手でプレートを十分に振り、摂氏25度で暗闇の中で15分間インキュベートします。取り付けられたHsp90C-末端ペプチドでアクセプタービーズをPBSの0.5倍の1ミリリットル濃度に100マイクログラムに希釈します。各ウェルに希釈アクセクタービーズ2.25マイクロリットルを加えます。
デモンストレーションしたように、暗闇の中でプレートを15分間振ってインキュベートします。プレートリーダーの楽器をオンにし、プレートの信号を測定し、テキスト原稿に記載されているようにデータを分析します。ようこそダイアログで X-Y データテーブルを作成し、X 番号、Y を選択し、3 つの反復値を並べて列に入力します。
濃度値を X 列に読み込み、信号値を Y 列にインポートします。
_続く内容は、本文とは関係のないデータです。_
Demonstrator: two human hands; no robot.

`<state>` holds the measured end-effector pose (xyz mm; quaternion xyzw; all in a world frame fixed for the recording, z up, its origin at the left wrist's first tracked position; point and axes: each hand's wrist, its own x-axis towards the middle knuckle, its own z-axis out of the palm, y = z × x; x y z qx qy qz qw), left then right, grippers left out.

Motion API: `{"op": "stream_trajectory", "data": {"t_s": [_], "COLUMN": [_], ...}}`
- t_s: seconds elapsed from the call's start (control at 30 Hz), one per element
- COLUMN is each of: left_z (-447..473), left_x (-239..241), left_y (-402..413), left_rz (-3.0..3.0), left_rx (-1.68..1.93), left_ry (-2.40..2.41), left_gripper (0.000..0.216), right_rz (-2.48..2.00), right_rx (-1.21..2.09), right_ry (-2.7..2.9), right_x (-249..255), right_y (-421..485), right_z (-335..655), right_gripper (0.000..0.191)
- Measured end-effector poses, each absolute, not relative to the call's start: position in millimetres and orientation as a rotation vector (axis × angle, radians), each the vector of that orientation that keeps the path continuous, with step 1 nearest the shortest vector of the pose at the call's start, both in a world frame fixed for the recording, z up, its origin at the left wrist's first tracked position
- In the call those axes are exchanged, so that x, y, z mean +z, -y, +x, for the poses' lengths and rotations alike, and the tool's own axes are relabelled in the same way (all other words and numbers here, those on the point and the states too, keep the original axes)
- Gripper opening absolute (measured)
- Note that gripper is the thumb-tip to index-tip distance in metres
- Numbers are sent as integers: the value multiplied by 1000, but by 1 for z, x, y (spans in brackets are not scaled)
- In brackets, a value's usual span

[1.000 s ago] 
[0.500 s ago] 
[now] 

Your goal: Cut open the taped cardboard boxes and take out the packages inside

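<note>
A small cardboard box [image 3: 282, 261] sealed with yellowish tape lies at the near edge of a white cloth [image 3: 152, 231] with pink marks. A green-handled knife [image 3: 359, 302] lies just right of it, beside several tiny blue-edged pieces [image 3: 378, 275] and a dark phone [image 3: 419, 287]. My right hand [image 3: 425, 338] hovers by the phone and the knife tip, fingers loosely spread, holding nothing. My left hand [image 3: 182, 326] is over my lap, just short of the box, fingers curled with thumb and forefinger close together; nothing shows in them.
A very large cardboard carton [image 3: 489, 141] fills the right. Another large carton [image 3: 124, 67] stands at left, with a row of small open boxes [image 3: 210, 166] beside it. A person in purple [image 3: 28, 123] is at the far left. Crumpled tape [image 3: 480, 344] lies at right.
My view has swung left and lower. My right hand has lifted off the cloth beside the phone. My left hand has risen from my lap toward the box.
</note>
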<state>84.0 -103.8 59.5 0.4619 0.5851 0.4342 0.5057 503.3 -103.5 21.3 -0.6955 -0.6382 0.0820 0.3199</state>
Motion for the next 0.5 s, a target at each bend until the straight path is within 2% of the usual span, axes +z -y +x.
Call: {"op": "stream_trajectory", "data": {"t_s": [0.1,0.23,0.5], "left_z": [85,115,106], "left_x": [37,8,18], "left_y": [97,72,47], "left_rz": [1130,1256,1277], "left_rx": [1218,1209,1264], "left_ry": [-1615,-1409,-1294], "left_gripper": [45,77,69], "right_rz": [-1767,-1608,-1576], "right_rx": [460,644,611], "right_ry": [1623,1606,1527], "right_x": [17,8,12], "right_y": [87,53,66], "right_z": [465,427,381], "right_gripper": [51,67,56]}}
[解析]をクリックし、変換濃度 X を選択して、対数に変換を選択します。[分析]をクリックし、[X-Y分析]で非線形回帰を選択します。
線量応答阻害オプションを開き、対応答変数勾配方程式対対を選択します。[大丈夫]をクリックして、IC50値とグラフを含む結果を表示します。このアッセイは、小分子のスクリーニングに用いられ、Hsp90とFKBP51またはFKBP52との相互作用を阻害する。
Zスコアは0.8以上、バックグラウンド比は13.35で、高スループットスクリーニングの堅牢性と信頼性を発揮します。シャペロンコカペロン相互作用の阻害に対する小分子量試験化合物D10の効果を評価し、IC50値を計算し、そこでD10は用量依存性阻害を示した。Hsp90 GSTFKBP51相互作用のIC50値は65ナノモルであった。
一方、Hsp90、GSTFKBP52相互作用については、化合物濃度が最も高い状態では完全な阻害が達成されなかったので、小分子とのタンパク質とタンパク質相互作用の選択的阻害が達成されることを示している。重要なステップは、追加の順序です。まず、小分子とTPRターゲットとの間に複合体を形成します。
それ以外の場合は、より長いインキュベーションおよび高い化合物濃度が必要です。この技術を使用して、Hsp90とFKB51またはHsp90とFKB52の相互作用を破壊する小分子をスクリーニングすることができます。また、Hsp90、Hsp70およびコカペロンスクリーニング選択的阻害剤を含むTPRモチーフとの間の任意の相互作用に拡張することができる。